- WORK TO BE COMPLETED
Once the pictures are removed, restate the listing word for word.

----------------

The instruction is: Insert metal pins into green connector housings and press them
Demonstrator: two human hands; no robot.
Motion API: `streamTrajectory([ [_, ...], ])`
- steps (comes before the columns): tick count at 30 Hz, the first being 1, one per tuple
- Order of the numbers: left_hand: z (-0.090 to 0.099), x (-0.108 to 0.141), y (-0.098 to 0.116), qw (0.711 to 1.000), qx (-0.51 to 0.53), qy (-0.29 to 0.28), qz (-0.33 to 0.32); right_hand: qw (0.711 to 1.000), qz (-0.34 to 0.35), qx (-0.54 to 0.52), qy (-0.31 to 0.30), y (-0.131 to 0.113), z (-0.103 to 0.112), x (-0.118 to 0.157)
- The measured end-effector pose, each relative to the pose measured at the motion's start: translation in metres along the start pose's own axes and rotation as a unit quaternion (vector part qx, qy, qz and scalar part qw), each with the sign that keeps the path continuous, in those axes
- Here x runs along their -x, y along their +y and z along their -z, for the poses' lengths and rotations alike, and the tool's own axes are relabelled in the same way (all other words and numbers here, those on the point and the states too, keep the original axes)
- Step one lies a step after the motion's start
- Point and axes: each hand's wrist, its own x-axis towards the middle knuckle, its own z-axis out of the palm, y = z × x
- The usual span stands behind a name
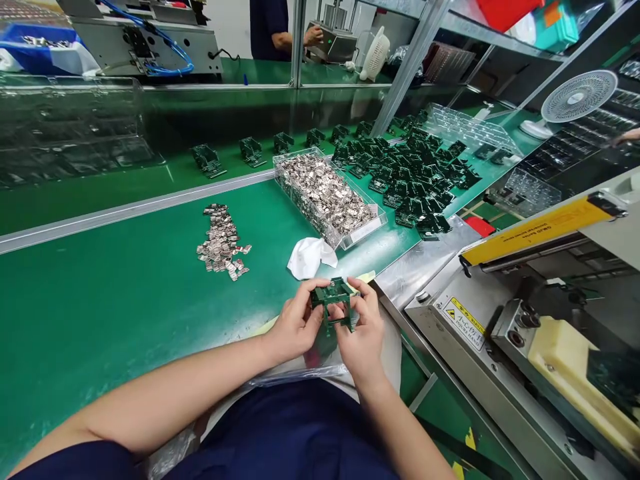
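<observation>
A dark green plastic frame [340, 291] is held between both hands, just over the table's front edge. My left hand [297, 323] pinches its left side between thumb and fingers. On the right side, my right hand [364, 327] grips it, with fingertips partly hidden below and behind it. Beyond the hands lies a crumpled white cloth [311, 258]. Behind the cloth stands a clear box [363, 230] filled with small silvery metal pieces [330, 189]. A loose pile of similar pieces [220, 240] is spread on the green table [125, 287] to the left.
Many green frames [410, 173] are heaped at the back right, and several stand in a row along the back ledge. A machine with a yellow bar [540, 230] is at the right. Across the bench, a person's hand [314, 35] touches a metal device.
</observation>
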Motion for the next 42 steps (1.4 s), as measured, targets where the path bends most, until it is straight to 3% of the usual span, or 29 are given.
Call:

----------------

- RESULT
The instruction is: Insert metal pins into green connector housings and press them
Demonstrator: two human hands; no robot.
Motion API: `streamTrajectory([ [_, ...], ])`
- steps (comes before the columns): tick count at 30 Hz, the first being 1, one per tuple
- Order of the numbers: left_hand: z (-0.090 to 0.099), x (-0.108 to 0.141), y (-0.098 to 0.116), qw (0.711 to 1.000), qx (-0.51 to 0.53), qy (-0.29 to 0.28), qz (-0.33 to 0.32); right_hand: qw (0.711 to 1.000), qz (-0.34 to 0.35), qx (-0.54 to 0.52), qy (-0.31 to 0.30), y (-0.131 to 0.113), z (-0.103 to 0.112), x (-0.118 to 0.157)
- The measured end-effector pose, each relative to the pose measured at the motion's start: translation in metres along the start pose's own axes and rotation as a unit quaternion (vector part qx, qy, qz and scalar part qw), each with the sign that keeps the path continuous, in those axes
- Here x runs along their -x, y along their +y and z along their -z, for the poses' lengths and rotations alike, and the tool's own axes are relabelled in the same way (all other words and numbers here, those on the point and the states too, keep the original axes)
- Step one lies a step after the motion's start
- Point and axes: each hand's wrist, its own x-axis towards the middle knuckle, its own z-axis out of the palm, y = z × x
- The usual span stands behind a name
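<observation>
A dark green plastic frame [340, 291] is held between both hands, just over the table's front edge. My left hand [297, 323] pinches its left side between thumb and fingers. On the right side, my right hand [364, 327] grips it, with fingertips partly hidden below and behind it. Beyond the hands lies a crumpled white cloth [311, 258]. Behind the cloth stands a clear box [363, 230] filled with small silvery metal pieces [330, 189]. A loose pile of similar pieces [220, 240] is spread on the green table [125, 287] to the left.
Many green frames [410, 173] are heaped at the back right, and several stand in a row along the back ledge. A machine with a yellow bar [540, 230] is at the right. Across the bench, a person's hand [314, 35] touches a metal device.
</observation>
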Motion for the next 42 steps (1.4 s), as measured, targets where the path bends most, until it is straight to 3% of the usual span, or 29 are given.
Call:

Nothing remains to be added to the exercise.